Set a firm deadline for the migration to complete. Without one, the incremental approach stalls once the easy wins are done. A reasonable timeline for a mid-sized codebase of 100–300 test files is one to three months alongside normal feature work.
Accessibility as a Testing Benefit
The shift to getByRole queries has an underappreciated side effect: it drives accessibility improvements in the components you're testing.
When you write screen.getByRole('button', { name: /submit/i }), you're writing a test that will fail if the button has no accessible name. Accessible name can come from text content, an aria-label, an aria-labelledby reference, or a <label> association. If your button contains only an icon and no accessible name, the test fails — and now your CI pipeline is catching missing accessibility attributes at test time, not in an audit after release.
The priority order of Testing Library queries (getByRole → getByLabelText → getByPlaceholderText → getByText → getByTestId) is also an accessibility hierarchy. Queries that require good semantic HTML are at the top. getByTestId — which requires you to add a data-testid attribute with no accessibility benefit — is the last resort. This nudges developers toward markup that screen readers can navigate without requiring a separate accessibility review step.
Teams that complete the Enzyme-to-Testing Library migration consistently report finding accessibility issues they did not know existed: unlabeled form inputs, interactive elements with wrong ARIA roles, images without alt text. Testing Library's queries surface these during development rather than in a post-release audit. For teams targeting WCAG compliance, this effectively builds a partial compliance check into normal test workflow at no additional tooling cost.
Common Pitfalls to Avoid
Overusing getByTestId. Every getByTestId call is a sign that the element lacks a proper semantic identity. Use it as a last resort for elements that genuinely have no better identifier, not as the first query you reach for.
Forgetting to await userEvent calls. userEvent returns Promises. await user.click(button) fires the complete event sequence. Omitting await causes non-deterministic test failures that are difficult to diagnose because the test may pass or fail depending on timing.

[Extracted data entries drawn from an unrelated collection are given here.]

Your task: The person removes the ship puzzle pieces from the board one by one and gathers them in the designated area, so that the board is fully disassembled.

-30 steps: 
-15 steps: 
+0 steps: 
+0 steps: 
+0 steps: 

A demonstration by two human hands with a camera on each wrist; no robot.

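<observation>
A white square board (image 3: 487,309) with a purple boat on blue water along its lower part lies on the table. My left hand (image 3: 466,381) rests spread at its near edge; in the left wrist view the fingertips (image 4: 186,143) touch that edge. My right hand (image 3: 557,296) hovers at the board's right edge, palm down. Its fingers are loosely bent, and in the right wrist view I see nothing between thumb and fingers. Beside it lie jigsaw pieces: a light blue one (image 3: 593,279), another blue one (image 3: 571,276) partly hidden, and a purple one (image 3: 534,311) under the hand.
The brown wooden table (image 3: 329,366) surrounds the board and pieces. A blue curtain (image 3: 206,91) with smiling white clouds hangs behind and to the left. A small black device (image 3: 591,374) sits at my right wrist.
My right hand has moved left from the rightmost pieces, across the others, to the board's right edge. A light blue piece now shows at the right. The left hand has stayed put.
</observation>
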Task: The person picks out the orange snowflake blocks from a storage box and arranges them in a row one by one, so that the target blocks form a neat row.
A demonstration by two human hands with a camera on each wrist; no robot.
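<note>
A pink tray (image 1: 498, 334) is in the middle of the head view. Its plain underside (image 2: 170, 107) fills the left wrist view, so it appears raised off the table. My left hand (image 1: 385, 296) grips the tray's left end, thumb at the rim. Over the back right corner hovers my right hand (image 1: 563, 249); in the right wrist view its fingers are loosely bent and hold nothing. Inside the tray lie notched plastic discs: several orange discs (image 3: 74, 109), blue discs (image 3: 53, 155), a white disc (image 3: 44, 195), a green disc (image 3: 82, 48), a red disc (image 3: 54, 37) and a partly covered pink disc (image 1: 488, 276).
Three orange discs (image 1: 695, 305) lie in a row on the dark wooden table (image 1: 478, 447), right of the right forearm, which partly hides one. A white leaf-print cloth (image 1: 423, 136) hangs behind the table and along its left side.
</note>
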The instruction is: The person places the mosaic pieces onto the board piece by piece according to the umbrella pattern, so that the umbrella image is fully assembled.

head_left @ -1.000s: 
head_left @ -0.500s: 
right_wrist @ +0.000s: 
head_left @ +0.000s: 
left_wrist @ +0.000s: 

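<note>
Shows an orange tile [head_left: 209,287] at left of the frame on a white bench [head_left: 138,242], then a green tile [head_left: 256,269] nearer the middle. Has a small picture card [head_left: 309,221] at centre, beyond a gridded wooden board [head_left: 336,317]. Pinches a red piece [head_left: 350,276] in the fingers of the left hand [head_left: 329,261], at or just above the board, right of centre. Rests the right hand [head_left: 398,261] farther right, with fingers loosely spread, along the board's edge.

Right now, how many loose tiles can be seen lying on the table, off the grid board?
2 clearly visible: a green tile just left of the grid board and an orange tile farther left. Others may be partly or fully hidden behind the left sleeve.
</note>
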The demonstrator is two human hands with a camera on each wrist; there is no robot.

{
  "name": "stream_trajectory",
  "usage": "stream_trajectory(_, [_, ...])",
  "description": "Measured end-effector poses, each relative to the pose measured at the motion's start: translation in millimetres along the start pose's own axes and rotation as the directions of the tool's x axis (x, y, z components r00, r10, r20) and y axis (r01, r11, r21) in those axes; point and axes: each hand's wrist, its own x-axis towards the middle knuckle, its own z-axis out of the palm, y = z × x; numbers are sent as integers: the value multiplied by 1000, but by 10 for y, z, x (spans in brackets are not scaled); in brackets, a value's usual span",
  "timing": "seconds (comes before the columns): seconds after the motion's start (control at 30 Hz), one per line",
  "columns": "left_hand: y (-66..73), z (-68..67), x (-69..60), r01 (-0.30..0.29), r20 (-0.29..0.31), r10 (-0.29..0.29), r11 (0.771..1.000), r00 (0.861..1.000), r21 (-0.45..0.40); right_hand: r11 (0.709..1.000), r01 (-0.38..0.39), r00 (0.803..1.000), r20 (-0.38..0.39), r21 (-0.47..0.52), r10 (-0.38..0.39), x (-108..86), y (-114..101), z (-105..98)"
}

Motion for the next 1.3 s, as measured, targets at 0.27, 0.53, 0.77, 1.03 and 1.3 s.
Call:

Writing act() wrappers manually. If you find yourself wrapping things in act() manually, that is usually a sign that you should be using waitFor() or findBy* queries instead. Testing Library wraps renders and user events in act() automatically. Manual act() is only needed for code that triggers state updates outside of Testing Library's utilities, which is rare in practice.
Testing too much in a single test. Enzyme tests often verified many things in one it() block because each render was expensive to set up. In Testing Library, the setup cost is similar, but tests are easier to read and diagnose when they're focused. Prefer one test per user interaction or rendered state. Longer tests are harder to read when they fail and harder to maintain when requirements change.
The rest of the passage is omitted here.